1. $s$ will generally need to depend on $p$ in some way so it's "long enough to be pumped"

2. You'll want to carefully choose the first $p$ characters of $s$. If it can all be one character repeated (like in this case we had $a^p$), it makes determining what $y$ is much easier, and you can do the proof with a single case.

3. Besides that, you want to choose the rest of the string so $s\in L$, and some "pumped version" of $s$ isn't in $L$. This is clearly the hardest part, and the part I don't have a great procedure for. Generally trying a few things ends up with something working eventually.

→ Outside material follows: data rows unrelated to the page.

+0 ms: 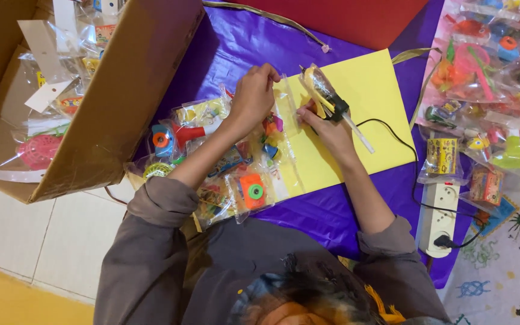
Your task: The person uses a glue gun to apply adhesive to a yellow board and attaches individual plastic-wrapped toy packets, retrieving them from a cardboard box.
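On the yellow sheet, right hand grips glue gun; left hand fingers pinch clear packet: judged light, limp, slippery; hold by edge.

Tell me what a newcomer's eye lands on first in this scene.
First, the bright yellow sheet on the purple cloth at centre, where the right hand holds a glue gun and the left hand pinches a clear plastic bag. Next, the heaps of bagged plastic toys under the left arm, and the open cardboard box of more at upper left.
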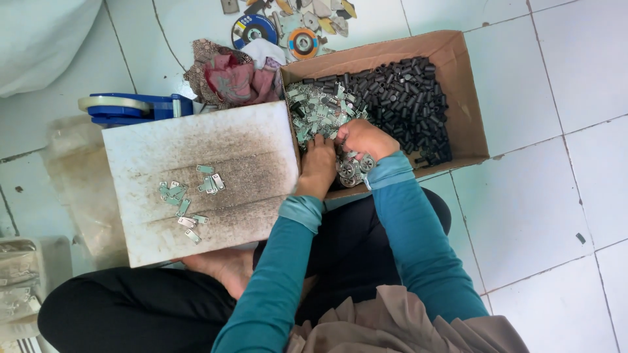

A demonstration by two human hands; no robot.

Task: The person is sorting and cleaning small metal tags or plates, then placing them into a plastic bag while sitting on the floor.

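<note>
Both hands reach into the cardboard box [468,98]. The left hand [318,163] and right hand [364,137] are curled, touching the small metal plates [314,111]; whether either pinches one is unclear. Black tubes [409,91] lie just beyond the right hand.

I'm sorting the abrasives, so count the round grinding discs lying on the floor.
2. A blue grinding disc lies on the tiled floor above the crumpled cloth; an orange-centred grinding disc lies right of it, by the cardboard box rim. Others may be hidden beyond the frame's top.

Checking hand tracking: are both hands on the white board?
No: both hands, left and right, are inside the cardboard box, beside the white board.
</note>
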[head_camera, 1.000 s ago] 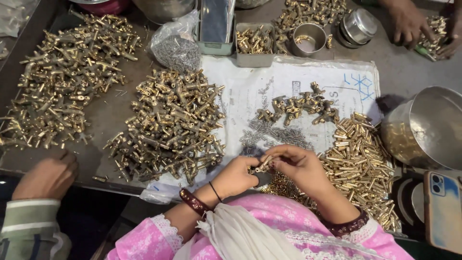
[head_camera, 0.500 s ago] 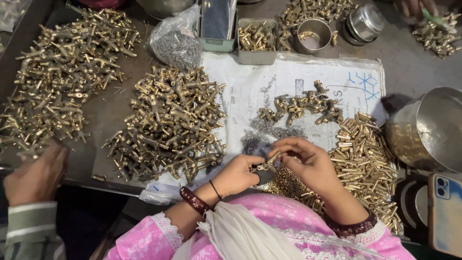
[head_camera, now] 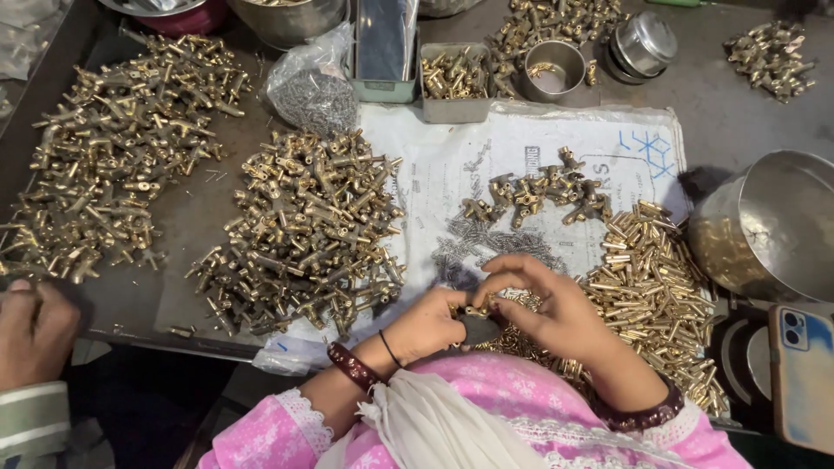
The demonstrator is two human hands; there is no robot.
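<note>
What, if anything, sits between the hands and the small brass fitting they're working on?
Nothing visible. The left hand and right hand already meet around the small brass fitting, fingers touching it, above the tube pile.

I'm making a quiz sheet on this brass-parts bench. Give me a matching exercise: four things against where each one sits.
Things:
1. phone
2. bag of small grey parts
3. heap of brass tubes
4. small brass piece

Places:
A. pinched between the left hand and the right hand
B. far side of the table, at the printed sheet's top left corner
C. lower right edge of the view
D. on the sheet, just right of the hands

Pairs: 1-C, 2-B, 3-D, 4-A
</note>
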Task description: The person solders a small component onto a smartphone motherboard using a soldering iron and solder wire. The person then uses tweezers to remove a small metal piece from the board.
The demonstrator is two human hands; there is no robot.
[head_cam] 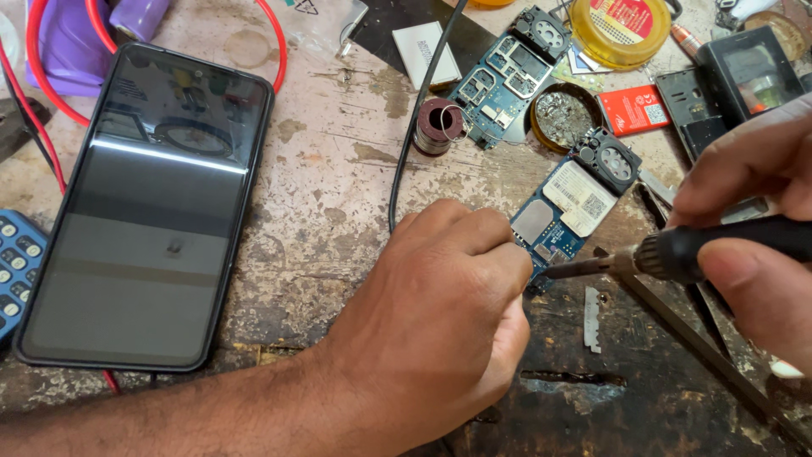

For "counting" based ones like the one you posted (some number of one symbol is equal to some number of some other symbol), usually having the part you pump be of the form $a^k$ is enough to mess with the counting.

Answer 2

An alternative proof uses Parikh's theorem. If $L$ were regular, then by Parikh's theorem the set $S := \{(n,n^2) : n \geq 2\}$ would be semilinear. In particular, there is an infinite linear subset, and so there must exist $a_0,b_0,a_1,b_1$ (with $(a_1,b_1) \neq (0,0)$) such that $(a_0,b_0) + \mathbb{N}(a_1,b_1) \subseteq S$, and in particular it must be the case that $b_0 + nb_1 = (a_0 + na_1)^2$ for all $n \geq 0$. However, this is impossible: it implies that $a_0 + na_1 = o(b_0 + nb_1)$, which is only possible when $a_1 = 0$, a case that is easy to rule out directly (since $b_1 \neq 0$ necessarily holds in that case).